If clinical care permitted, a single daily serum sample was collected with the first morning blood draw following enrollment and daily for up to seven days, or until death, liver transplantation, or hospital discharge. Following centrifugation, aliquoted serum samples were frozen at −80°C at the site and batch-shipped to the research bio-repository for storage. The frequency and volume of serum collected for research purposes was dependent upon patient weight, hemoglobin, and daily volume of blood required for diagnosis and patient management. Given these patient safety restrictions, research samples were not available at all potential time points for all PALFSG participants. This analysis was performed in serum samples from the PALFSG registry. Previously reported results for 104 patients, 64 patients with indeterminate ALF, 10 with APAP toxicity and 30 with other specific diagnoses are included in this analysis. 8
Measurement of Serum APAP Adducts Concentrations
Serum samples (100–500 µL each) from subjects were analyzed, without knowledge of clinical parameters, final diagnosis, or outcomes, for APAP protein adducts using a previously reported and validated method. 9,10 In a previous report, receiver operator curve analysis established a toxicity threshold of ≥1.1 nmol/mL of APAP protein adducts in serum (sensitivity, 96.8%; specificity, 95%) in patients with APAP overdose and an alanine aminotransferase (ALT) value >1000 IU/L. 9 For the purposes of this analysis, adducts values ≥ 1.0 nmol/mL are defined as positive. We chose the > 1.0 nmol/mL cut-off to allow us to be consistent with the recent Acute Liver Failure Study Group publication examining adducts in adults. 11 Also, this cut-off has been found to yield similar sensitivity and specificity as the previously reported 1.1 nmol/mL threshold (James personal communication). For the 104 patients enrolled between 1999 and 2004, also included in the initial report, 8 quantitative adducts levels below 1.0 nmol/mL are not reported due to limitations in the sensitivity of the earlier assay. 10 The median and interquartile range for adducts levels are reported for the 289 participants with serum tested using the most recently published method which includes a more efficient proteolytic digestion step allowing for more precise quantification below the cut-off value. 9,11 In the APAP overdose group, the median values were calculated from the first sample tested for each patient.
Statistical Analysis
Demographic data, encephalopathy grade, and laboratory values were determined on day of enrollment.
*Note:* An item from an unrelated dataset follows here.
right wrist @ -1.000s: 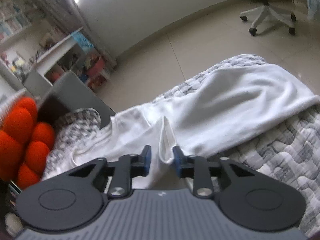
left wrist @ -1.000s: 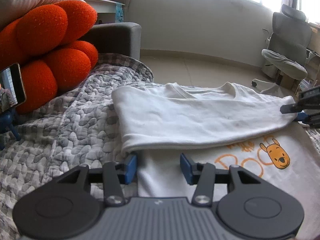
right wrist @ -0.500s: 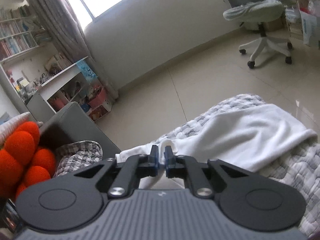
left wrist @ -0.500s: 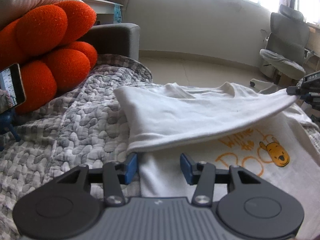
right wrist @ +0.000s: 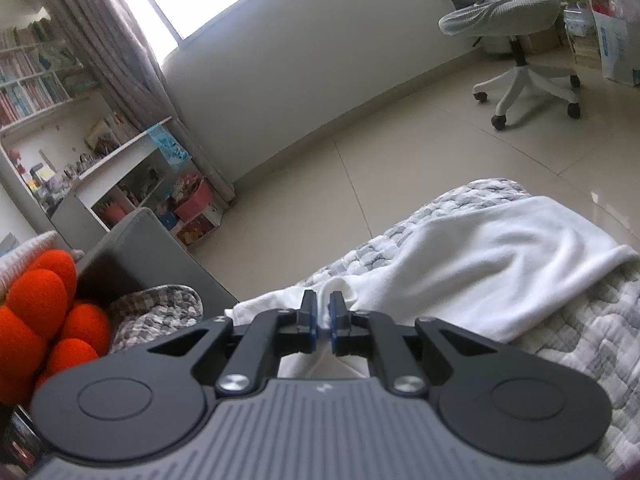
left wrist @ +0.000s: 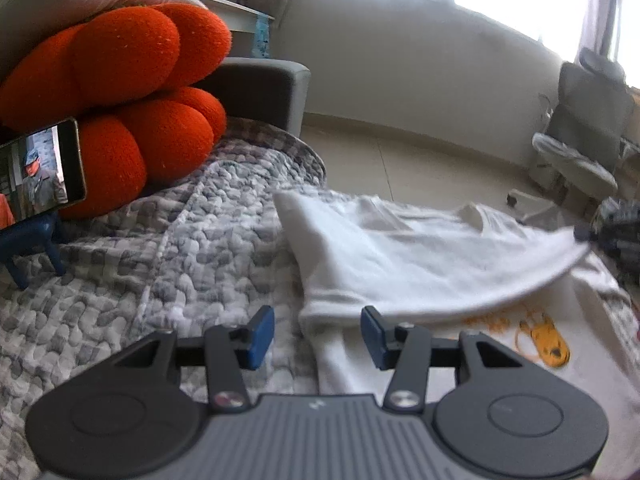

If unavailable, they were imputed from values three days or less before enrollment. Percentages were reported for demographic characteristics, final diagnosis and outcomes, if categorical, and medians and interquartile ranges were reported for continuous laboratory values. Pearson chi-square tests of association were used to test differences in proportions between those who were adducts positive versus adducts negative. McNemar chi-squares were used to test associations between measurement thresholds from the same samples. Exact tests were used when cells were sparse. Wilcoxon rank-sum tests were used to test for differences in distributions between those with different adducts status for continuous variables. P-values less than 0.05 were used to determine statistical significance. Analyses were conducted using SAS Statistical Software (SAS Institute, Cary, NC).
Results
Study Population
The PALFSG enrolled 986 participants between December 1999 and October 2010. Of these, a convenience sample of 393 were selected based on availability of serum for adducts testing; 190 with indeterminate diagnosis, 145 with established diagnosis other than APAP toxicity and 58 with APAP toxicity. Twelve patients with APAP toxicity due to a single dose exposure had daily serial adducts level measurements. Table 1 describes their clinical characteristics.
Table 1.
Clinical Characteristics of Participants (n=393)
| Adduct Sample n=393 |
|
|---|---|
| n(%) | |
| Age (years) | |
| < 1 | 79(20.1) |
| 1–2 | 57(14.5) |
| 3–9 | 103(26.2) |
| 10–17 | 154(39.2) |
| Gender | |
| Male | 192(48.9) |
| Female | 201(51.1) |
| Race | |
| White | 295(76.0) |
| African American | 55(14.2) |
| Other | 38(9.8) |
| Unknown | 5 |
| Final Diagnosis | |
| Acetaminophen Toxicity | 58(14.8) |
| Metabolic | 27(6.9) |
| Autoimmune | 29(7.4) |
| Infection | 26(6.6) |
| Indeterminate | 190(48.4) |
| Other* | 63(16.0) |
| Outcome at 21 days | |
| Death without transplantation | 44(11.2) |
| Transplantation | 115(29.3) |
| Spontaneous Survival | 234(59.5) |
Common other diagnoses included hemophagocytic syndrome (5), shock/ischemia (8), neonatal iron storage (10), non-acetaminophen drug induced (13), and venoocclusive disease (5).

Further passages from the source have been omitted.